Falta de acción de las instituciones del Estado
De esta manera, Ornella Suárez Vidal señaló la falta de acción de instituciones clave como el Ministerio de Comercio, la Cancillería y la Superintendencia de Industria y Comercio. Según el análisis, estas entidades deben no solo pronunciarse sobre el tema, sino implementar medidas concretas. Además, propuso que el Congreso de la República inicie un debate urgente sobre la protección internacional de las marcas colombianas.
Entre las soluciones sugeridas, la autora mencionó la creación de “un fondo estatal o una oficina especializada que brinde asesoría jurídica internacional a empresas colombianas”, en especial en procesos de registro y defensa de marcas en otros países.
Por otro lado, planteó la posibilidad de explorar “mecanismos multilaterales y acuerdos bilaterales que impidan registros de mala fe”, con el objetivo de proteger los intereses de las empresas colombianas. A su juicio , la falta de una respuesta institucional contundente enviará un mensaje desalentador a los emprendedores y startups que sueñan con expandirse más allá de las fronteras colombianas.

“Si el Estado permanece en silencio, el mensaje será devastador para cientos de startups y emprendedores”, advirtió.
Más allá de un conflicto legal
El caso de Frisby , en opinión de la autora, refleja un problema que va mucho más allá de un conflicto legal puntual. El episodio, afirmó, simboliza una deuda histórica con los empresarios nacionales que se esfuerzan por construir país y llevar la identidad colombiana a otros territorios. “El caso Frisby no es un hecho aislado, es el reflejo de una deuda pendiente con quienes apostaron por construir empresa en Colombia”, sostuvo.
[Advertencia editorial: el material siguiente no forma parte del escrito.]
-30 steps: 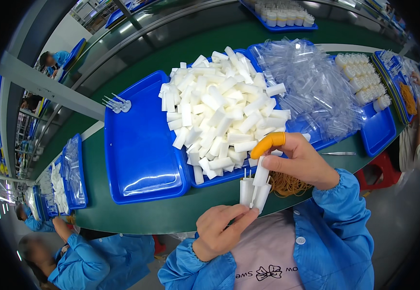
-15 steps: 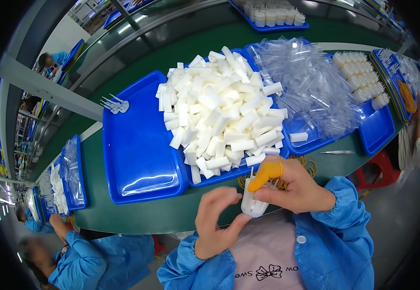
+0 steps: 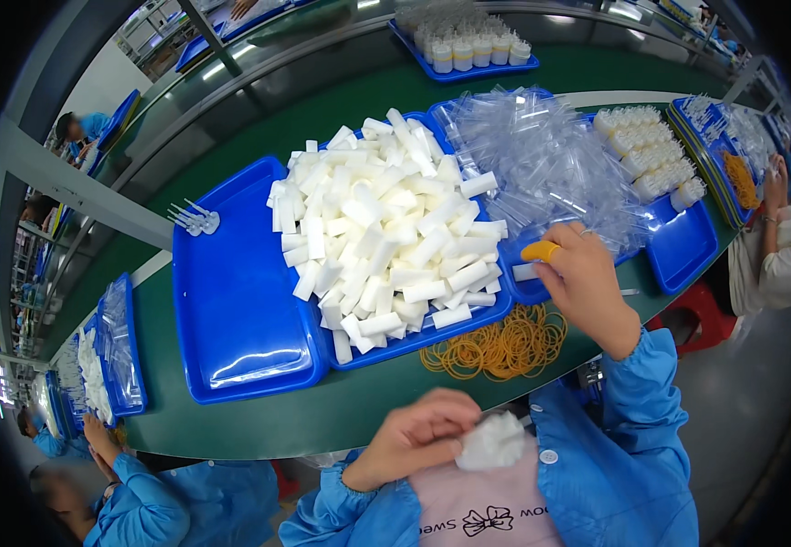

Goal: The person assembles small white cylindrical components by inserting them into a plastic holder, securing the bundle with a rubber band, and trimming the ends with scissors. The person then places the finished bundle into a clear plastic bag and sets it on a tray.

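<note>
My left hand (image 3: 418, 438), low in front of my chest, pinches a white plastic piece with a scalloped edge (image 3: 494, 441); motion blurs it. My right hand (image 3: 587, 283) reaches over the near left corner of the blue tray of clear plastic sleeves (image 3: 541, 164). A yellow finger cot (image 3: 539, 251) covers its index finger. Index and thumb are apart beside a lone white foam cylinder (image 3: 524, 272), which lies at the tray's near edge. A large heap of similar foam cylinders (image 3: 386, 228) fills the blue tray in the middle.
Yellow rubber bands (image 3: 500, 346) lie on the green table before the heap. At left, a blue tray (image 3: 241, 310) holds several white stemmed pieces (image 3: 195, 219). Rows of white assembled parts (image 3: 646, 150) stand at right, and more on a far tray (image 3: 468, 55). Co-workers sit on both sides.
My right hand has left the white piece and moved forward and right to the lone foam cylinder. My left hand keeps the piece, now lower. The view has shifted slightly.
</note>
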Tool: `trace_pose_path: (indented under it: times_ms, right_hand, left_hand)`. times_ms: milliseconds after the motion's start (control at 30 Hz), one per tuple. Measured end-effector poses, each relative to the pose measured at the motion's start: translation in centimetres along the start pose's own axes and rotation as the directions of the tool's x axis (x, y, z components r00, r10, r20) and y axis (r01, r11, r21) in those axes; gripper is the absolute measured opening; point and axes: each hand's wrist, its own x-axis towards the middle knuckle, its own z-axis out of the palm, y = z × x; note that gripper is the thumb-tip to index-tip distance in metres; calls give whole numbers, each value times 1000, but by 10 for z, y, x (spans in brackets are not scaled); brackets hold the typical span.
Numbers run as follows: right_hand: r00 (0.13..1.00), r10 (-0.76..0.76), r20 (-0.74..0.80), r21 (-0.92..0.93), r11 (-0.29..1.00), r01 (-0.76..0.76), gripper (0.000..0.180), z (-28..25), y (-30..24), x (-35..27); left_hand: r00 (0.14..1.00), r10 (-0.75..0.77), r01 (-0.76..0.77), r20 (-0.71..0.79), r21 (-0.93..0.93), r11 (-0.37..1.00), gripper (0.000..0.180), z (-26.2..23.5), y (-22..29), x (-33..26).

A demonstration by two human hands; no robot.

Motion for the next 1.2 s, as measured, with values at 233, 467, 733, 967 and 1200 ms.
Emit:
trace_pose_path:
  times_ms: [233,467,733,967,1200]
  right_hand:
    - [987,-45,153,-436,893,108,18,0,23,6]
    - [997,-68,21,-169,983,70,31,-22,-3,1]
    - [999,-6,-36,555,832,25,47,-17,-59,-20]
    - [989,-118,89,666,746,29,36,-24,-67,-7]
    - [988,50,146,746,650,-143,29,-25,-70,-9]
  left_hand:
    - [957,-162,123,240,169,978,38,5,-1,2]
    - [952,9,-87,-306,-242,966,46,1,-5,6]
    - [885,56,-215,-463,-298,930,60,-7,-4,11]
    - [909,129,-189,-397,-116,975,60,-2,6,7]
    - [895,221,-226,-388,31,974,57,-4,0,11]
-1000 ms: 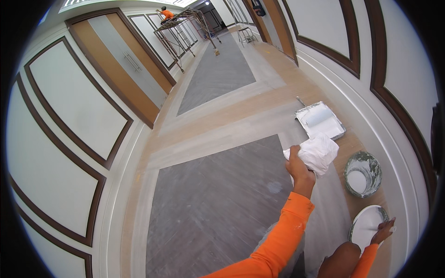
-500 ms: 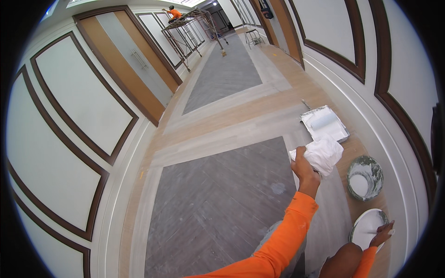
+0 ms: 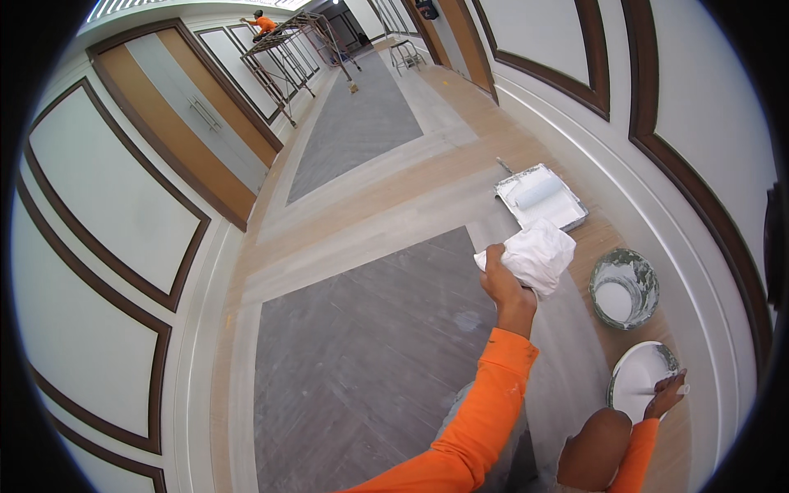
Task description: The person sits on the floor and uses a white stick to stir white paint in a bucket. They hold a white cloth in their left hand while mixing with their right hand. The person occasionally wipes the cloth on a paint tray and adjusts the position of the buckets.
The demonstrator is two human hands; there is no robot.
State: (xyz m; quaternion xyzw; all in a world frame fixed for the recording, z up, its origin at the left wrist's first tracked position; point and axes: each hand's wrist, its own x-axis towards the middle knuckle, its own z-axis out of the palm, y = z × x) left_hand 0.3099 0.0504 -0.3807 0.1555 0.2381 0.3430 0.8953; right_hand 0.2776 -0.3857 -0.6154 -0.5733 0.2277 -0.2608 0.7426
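Note:
My left hand (image 3: 503,283) is raised over the floor and shut on a crumpled white cloth (image 3: 536,253), which bulges out to the right of my fist. My right hand (image 3: 667,393) is low at the right, fingers resting on the edge of a round white lid (image 3: 637,376) that lies on the floor by the wall. Both arms wear orange sleeves. An open paint bucket (image 3: 623,287) with white paint stands between the cloth and the lid.
A white paint tray (image 3: 567,212) holding a roller (image 3: 538,193) lies on the wood floor beyond the cloth. Panelled walls run along both sides. Far down the corridor stand a scaffold (image 3: 288,49) with a person in orange on it and a small stool (image 3: 403,53).
The view has shifted slightly, so the tray and bucket sit a little higher in the picture. My left hand still holds the cloth up; my right hand stays on the lid.

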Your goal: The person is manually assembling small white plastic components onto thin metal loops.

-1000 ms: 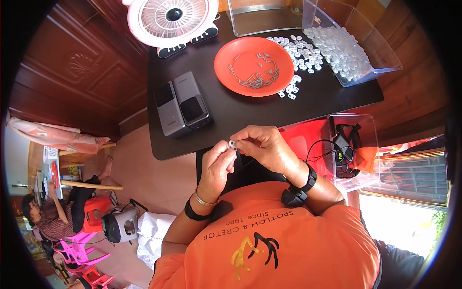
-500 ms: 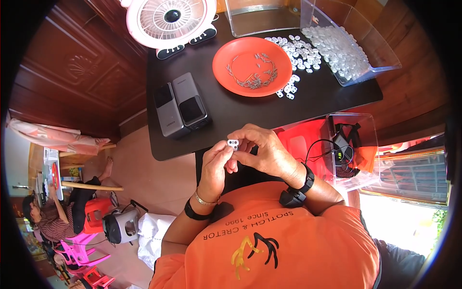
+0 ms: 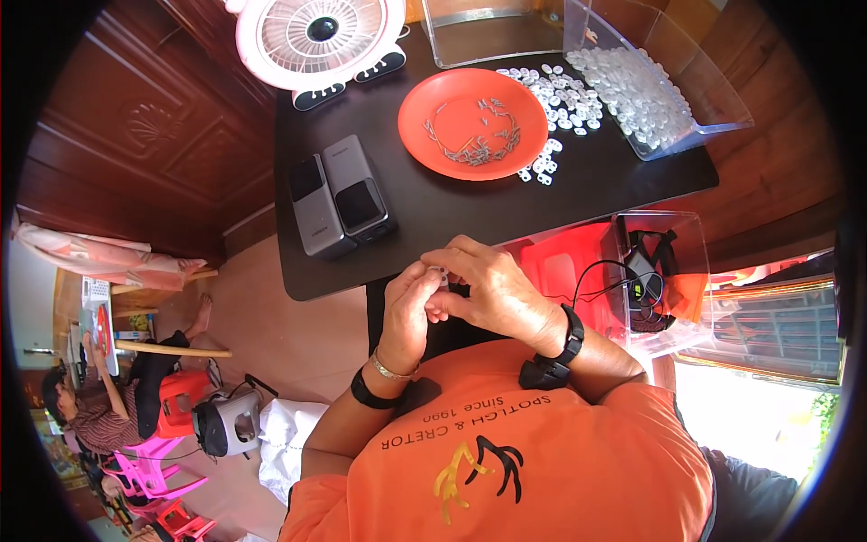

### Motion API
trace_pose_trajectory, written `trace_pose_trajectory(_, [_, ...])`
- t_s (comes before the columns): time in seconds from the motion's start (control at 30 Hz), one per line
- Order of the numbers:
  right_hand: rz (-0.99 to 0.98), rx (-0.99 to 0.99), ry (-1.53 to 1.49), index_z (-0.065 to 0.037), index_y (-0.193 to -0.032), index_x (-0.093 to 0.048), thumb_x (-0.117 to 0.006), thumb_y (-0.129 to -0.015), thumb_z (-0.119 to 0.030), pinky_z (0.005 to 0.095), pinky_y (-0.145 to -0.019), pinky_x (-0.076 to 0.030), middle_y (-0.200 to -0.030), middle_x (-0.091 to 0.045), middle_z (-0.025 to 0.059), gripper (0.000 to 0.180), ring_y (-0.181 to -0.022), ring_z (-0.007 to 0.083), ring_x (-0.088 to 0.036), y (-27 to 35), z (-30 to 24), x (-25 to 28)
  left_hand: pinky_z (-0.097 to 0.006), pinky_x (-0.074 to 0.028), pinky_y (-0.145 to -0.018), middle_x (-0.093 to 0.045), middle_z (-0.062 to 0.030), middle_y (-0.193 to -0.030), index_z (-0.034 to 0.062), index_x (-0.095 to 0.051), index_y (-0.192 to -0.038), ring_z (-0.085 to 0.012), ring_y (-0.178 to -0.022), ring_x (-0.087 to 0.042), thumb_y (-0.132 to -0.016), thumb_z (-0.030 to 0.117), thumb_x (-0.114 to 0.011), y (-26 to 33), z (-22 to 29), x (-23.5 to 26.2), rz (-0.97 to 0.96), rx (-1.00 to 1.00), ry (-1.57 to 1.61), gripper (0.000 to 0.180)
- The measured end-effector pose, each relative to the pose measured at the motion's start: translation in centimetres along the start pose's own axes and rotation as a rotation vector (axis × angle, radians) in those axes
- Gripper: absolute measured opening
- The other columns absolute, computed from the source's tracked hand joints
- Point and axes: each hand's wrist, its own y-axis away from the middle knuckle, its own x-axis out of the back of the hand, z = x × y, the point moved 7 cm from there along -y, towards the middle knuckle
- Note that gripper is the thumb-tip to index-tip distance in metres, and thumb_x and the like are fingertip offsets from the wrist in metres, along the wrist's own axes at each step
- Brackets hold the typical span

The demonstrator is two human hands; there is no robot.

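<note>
My left hand and my right hand meet just in front of the table's near edge, fingers closed together. Pinched between them is a small white plastic piece with dark holes, mostly covered by the fingers. The right fingers curl over it from above; the left thumb and fingertips grip it from the side. On the table beyond lies an orange plate with many small grey metal screws or pins. Loose white two-hole pieces are scattered at the plate's right.
A clear bin of whitish pieces stands at the far right of the dark table. Two grey box-shaped devices and a white fan are at the left. A clear box with cables sits right of my hands. Another person sits far left.
My right fingers have closed further over the white piece, which showed plainly before and is now mostly hidden. Both hands stay at nearly the same spot.
</note>
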Motion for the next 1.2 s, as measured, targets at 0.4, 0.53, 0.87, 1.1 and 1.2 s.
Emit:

Suárez Vidal concluyó su análisis con una reflexión sobre la importancia de la propiedad intelectual como símbolo de la identidad del país.
Y es que enfrentar este tipo de desafíos protege la creatividad y el esfuerzo humano detrás de las marcas y también asegura que la identidad colombiana permanezca intacta frente a litigios abusivos de terceros. “Porque sí: Frisby es más que pollo frito. Es Colombia”, resaltó en su artículo en.